While the Inflation Reduction Act has provisions to help standardize climate reporting, the U.S. SEC (Securities and Exchange Commission) is expected to finalize and release new climate risk disclosure rules in April 2023 that will seek to do the same. In addition, SEC reporting will be mandatory and require third-party verification. This trend is not just confined to the U.S. The EU’s Corporate Sustainability Reporting Directive came into effect in January 2023, and work is ongoing on a European climate reporting standard that is expected to be issued in mid-2023.

This global move towards transparency and standardized reporting is a response to the increasing impacts of climate change that is being reported in the news every day. Investors want to know that businesses understand the climate risks that affect them, and are taking steps to address the issue. By demanding accurate accounting and reporting of climate risks through ESG (Environmental, Social, Governance) frameworks, investors are ensuring that companies take an in-depth look at their operations and supply chains.

Related: New research from Great Forest about data inconsistencies for reporting GHG from waste was just published in the Journal of Waste Management and Disposal. Look for more analysis on this soon.

What does this mean for your business?

Businesses should prepare now to meet these requirements, especially with regards to Scope 3 emissions, which can include tracking data from hundreds of vendors and suppliers that work with a business.

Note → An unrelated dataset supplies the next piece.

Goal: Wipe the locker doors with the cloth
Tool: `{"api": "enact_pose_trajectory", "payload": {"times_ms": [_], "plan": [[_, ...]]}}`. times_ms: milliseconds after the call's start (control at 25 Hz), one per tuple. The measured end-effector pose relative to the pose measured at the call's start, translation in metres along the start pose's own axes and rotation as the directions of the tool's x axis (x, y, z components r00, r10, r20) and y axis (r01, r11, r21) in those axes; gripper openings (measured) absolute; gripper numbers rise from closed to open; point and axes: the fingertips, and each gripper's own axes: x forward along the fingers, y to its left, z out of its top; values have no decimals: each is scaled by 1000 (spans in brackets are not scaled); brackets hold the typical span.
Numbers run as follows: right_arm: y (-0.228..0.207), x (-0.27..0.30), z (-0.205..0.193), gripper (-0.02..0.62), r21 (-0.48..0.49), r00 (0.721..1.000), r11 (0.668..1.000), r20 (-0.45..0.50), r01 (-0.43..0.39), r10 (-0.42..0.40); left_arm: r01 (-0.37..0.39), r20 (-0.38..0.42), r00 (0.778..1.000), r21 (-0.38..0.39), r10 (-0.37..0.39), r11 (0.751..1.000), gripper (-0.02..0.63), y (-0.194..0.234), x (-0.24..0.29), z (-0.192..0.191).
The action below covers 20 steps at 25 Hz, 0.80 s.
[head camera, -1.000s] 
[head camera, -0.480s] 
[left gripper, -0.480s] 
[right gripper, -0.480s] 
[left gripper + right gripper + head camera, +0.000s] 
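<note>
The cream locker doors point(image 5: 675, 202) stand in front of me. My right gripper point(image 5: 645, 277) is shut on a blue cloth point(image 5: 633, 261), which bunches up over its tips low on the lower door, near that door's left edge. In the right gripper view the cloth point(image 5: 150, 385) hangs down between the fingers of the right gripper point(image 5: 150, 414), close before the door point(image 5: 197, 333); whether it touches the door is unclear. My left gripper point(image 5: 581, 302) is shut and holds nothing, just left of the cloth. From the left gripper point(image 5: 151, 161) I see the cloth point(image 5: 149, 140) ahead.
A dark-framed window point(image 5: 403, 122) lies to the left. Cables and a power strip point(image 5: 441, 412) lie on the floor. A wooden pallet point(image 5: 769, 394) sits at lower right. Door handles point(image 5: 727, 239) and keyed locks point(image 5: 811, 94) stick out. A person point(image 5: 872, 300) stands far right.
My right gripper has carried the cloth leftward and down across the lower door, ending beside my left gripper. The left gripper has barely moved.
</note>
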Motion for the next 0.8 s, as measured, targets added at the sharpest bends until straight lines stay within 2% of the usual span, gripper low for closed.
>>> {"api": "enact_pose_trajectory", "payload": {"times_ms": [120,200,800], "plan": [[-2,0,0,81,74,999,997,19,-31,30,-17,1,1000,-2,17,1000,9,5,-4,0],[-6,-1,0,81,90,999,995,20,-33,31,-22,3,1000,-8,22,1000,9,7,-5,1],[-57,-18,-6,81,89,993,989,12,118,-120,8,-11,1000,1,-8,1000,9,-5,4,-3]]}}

Companies that already track their data will be well positioned to be in compliance with these new rules. Those that are behind can review the CDP global disclosure system to get an idea of what might be coming down the line from the SEC.

Want an idea of what your GHG from waste is? Click here to use our GHG calculator and receive your GHG from waste data within 48 hours. In the meantime, learn more about carbon footprint accounting for small businesses.

3) More Fluctuating Values

For most of 2022, demand for recycled plastic, paper and cardboard was up, driven in part by supply chain issues and an increasing number of consumer brands making recycled content goals, among other factors. In 2023, with the odd U.S. economy displaying both recession and boom features, businesses will see the value of materials in their waste streams fluctuate and get more unpredictable, although the value of some recyclables will hold. And with more Extended Producer Responsibility laws expected to pass in 2023, more businesses will be forced to find a solution to address the end-life of the products they make.

What does this mean for your business?

By reducing waste, businesses will be less at the mercy of changing commodity prices, and more able to control waste cost inflation. Businesses are learning that the long-term solution lies in moving towards Zero Waste and being part of the circular economy. Going Zero Waste is especially crucial in light of the revelation that most businesses are paying to send more material to the landfill than they need to. According to the largest and most comprehensive waste characterization study to date focused on commercial buildings, 62% of what a typical business discards in the trash is NOT trash at all, but is made up of materials that are easily recyclable or compostable.